### What you have to do
How many lines of the listing contain the string "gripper"? Only the number is wanted.

### Source data
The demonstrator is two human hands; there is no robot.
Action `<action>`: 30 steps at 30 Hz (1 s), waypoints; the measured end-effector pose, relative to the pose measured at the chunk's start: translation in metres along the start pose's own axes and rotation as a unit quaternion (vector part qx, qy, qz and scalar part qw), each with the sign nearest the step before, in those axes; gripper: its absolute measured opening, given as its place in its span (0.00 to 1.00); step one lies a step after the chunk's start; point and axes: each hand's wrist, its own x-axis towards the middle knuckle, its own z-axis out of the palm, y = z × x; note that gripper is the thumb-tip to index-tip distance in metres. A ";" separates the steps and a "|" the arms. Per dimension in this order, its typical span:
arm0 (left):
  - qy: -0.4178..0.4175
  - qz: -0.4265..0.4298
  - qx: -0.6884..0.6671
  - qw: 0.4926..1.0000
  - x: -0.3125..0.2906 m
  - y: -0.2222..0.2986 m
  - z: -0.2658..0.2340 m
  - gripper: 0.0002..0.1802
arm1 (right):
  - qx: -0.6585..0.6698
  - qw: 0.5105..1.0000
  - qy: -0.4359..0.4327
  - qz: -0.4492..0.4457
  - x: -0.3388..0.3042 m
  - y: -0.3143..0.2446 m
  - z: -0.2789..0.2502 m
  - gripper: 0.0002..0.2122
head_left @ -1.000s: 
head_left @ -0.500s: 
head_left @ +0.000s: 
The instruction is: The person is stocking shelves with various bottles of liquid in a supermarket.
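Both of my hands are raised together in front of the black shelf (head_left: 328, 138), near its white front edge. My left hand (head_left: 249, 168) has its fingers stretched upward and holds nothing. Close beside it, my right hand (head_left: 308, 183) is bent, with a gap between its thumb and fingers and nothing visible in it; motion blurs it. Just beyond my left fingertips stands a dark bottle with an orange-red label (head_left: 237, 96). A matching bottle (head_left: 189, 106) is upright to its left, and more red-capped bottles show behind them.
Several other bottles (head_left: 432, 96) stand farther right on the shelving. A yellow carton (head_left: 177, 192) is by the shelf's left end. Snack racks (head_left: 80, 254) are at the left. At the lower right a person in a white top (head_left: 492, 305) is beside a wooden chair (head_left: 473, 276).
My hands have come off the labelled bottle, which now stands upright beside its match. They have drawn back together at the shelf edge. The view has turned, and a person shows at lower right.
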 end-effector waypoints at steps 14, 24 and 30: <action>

### Task answer
3